The path between Software and Site Reliability engineering is shorter than you think.

Pierrick Gicquelais
6 min readApr 17, 2021

Well, is it really ? I think so.

I am a software engineer which means I spend my time coding and designing solutions to business problems. Nevertheless, since a couple years, I tend to think that my work is changing to implement more and more operational situations in a day-to-day basis.

This is actually what could be defined as Site Reliability engineering, or SRE.

A gradient pastel waterboard
Photo by Paweł Czerwiński on Unsplash

What is the “SRE” ?

From the official Wikipedia page, it could be defined as:

[The SRE] is a discipline that incorporates aspects of software engineering and applies them to infrastructure and operations problems.
A site reliability engineer (SRE) will spend up to 50% of their time doing “ops” related work such as issues, on-call, and manual intervention […], the other 50% of their time on development tasks.

Basically, the job description is to package, deliver and operate.
The proper way to cross the path between these two environments, is to gather the DevOps principles:

  1. Reduce organizational silos.
  2. Accept failure as normal.
  3. Implement gradual changes.
  4. Leverage tooling and automation.
  5. Measure everything.

Here is the list of low effort edits that could be applied to your day-to-day work as a software engineer to start embrace the path to the site reliability engineering.

Reduce organization silos

This is one of the top key element to be working on: reduce the distance between the development team and the ops one (if it really exists).

From your coworkers, you may have heard there might be an issue about how your application is exposed or some missing requirement environment parameters.
So how could you efficiently provide new solutions to solve this issue, even if you are not an expert on networking issues nor a Linux administrator ?

In my opinion, the easiest way to fix this is to define and develop your application’s package together. You need to start writing your Dockerfile or Helm charts with the ops team. Nowadays, thinking containerization first is a requirement. By doing so, you will allow your team to understand properly how your application is actually working from build stages to deploy stages.

When the package is being developed, try their tools, their CI/CD pipelines and scripts, little tweaks or improvements could be added, and it could came from you.

Accept failure as normal

To fail is to learn. To fail over is to learn again. Over and over again.

Failure is a common domain in the software engineering world, who could say today that one is able to develop a complete application from bottom to top without using debug processes ? This is also true when dealing with site reliability.
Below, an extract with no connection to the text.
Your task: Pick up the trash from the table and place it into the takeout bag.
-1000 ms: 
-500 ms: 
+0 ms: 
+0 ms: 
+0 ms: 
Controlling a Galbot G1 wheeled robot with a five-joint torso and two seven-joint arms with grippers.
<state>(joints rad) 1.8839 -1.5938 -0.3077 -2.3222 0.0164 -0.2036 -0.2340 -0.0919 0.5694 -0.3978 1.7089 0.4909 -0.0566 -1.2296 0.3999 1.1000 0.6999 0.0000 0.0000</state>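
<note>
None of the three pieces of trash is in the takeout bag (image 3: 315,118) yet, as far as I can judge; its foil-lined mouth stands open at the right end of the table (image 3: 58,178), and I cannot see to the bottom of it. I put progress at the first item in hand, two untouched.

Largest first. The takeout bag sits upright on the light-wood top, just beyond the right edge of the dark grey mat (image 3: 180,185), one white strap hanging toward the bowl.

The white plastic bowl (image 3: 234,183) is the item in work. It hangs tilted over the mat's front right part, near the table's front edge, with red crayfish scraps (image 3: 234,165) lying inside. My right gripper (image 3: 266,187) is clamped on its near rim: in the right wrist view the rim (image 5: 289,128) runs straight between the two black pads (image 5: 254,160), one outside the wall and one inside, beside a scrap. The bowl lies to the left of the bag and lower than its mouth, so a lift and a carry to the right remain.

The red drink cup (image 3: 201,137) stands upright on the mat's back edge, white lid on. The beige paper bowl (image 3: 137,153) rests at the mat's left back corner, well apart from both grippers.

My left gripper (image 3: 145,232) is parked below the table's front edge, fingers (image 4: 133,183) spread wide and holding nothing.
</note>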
But how could someone help debugging an application he did not develop ? The solution is pretty clear: monitor and log every important phases of your project.
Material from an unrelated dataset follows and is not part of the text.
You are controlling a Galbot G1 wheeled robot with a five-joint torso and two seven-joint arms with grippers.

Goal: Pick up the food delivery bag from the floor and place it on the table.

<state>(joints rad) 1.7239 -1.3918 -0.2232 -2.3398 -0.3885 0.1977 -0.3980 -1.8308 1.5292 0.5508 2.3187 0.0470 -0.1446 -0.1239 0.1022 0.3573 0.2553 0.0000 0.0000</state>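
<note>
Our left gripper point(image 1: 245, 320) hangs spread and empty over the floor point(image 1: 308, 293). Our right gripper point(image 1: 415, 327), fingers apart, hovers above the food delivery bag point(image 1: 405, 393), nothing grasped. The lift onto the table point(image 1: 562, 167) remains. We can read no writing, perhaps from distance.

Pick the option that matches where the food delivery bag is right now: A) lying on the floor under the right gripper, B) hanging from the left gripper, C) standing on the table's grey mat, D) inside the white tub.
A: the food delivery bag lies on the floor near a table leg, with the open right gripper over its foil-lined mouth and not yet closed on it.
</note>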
There are great visualization or gathering tools for logging, such as Kibana, Fluentd, Splunk, but each of them need fuel to work: logs. You already have pre-configured logs specs for web servers, so use them! Also, try to find the correct balance between not enough and too much logs and add lines in your project (before your validation process in a view or right after processing database transactions, for example).
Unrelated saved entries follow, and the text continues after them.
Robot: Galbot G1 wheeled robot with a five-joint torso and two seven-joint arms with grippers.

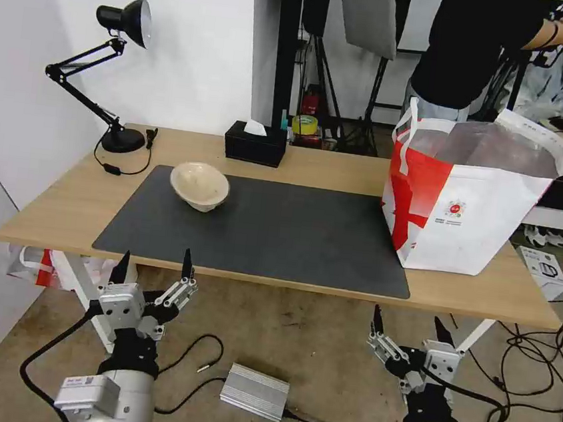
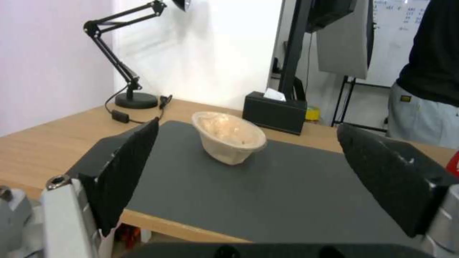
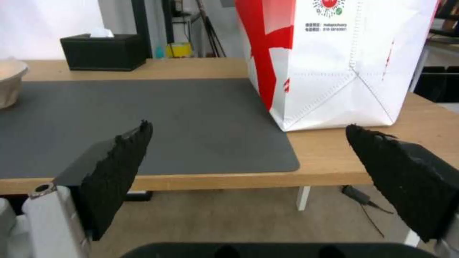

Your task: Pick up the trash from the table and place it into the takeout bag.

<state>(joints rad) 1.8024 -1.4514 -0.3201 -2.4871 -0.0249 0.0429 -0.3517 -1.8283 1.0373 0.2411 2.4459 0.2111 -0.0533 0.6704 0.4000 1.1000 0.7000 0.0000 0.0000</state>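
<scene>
Both claws, left gripper and right gripper, hang spread and empty before the table, beige bowl tilted on its mat, takeout bag bearing a round logo with unreadable print

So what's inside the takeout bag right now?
Through the open top of the takeout bag, standing on the table, only silver foil lining shows. Its walls hide the bottom, so any contents cannot be seen. The beige bowl is still on the mat.
</scene>
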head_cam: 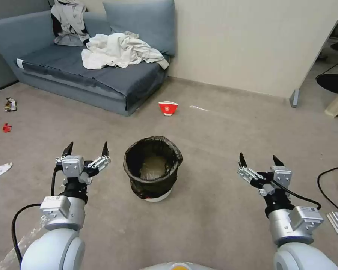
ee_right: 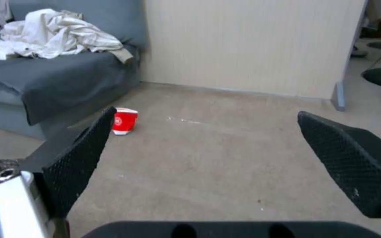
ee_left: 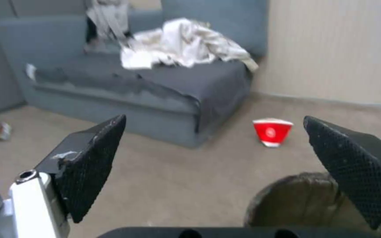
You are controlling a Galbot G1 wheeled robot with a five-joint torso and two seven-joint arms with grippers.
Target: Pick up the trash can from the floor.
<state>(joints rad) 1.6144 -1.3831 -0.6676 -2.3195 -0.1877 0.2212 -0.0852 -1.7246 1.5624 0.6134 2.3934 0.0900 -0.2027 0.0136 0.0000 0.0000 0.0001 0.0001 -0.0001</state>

You may also want to handle the panic and the exceptions your application may throw. A tool like Sentry, is very powerful to print an entire stack trace of returned error, and its integration in any kind of platform is a low effort task.

Implement gradual changes

Low risk management is a one of the great soft skills to embrace for an SRE, this means you could leverage how risky a production or an update could be.

There is no secret key for this one, gradual and small changes should simply become a norm in your processes. There is no big migrations or huge core code refactor which are not scattered with pitfalls. The main factor between these two is the inability to iterate fast. If your migration goes wrong, would you be able to rollback ? If your new refactor is prodded, would you be able to ensure the same service quality for all your endpoints or workers ?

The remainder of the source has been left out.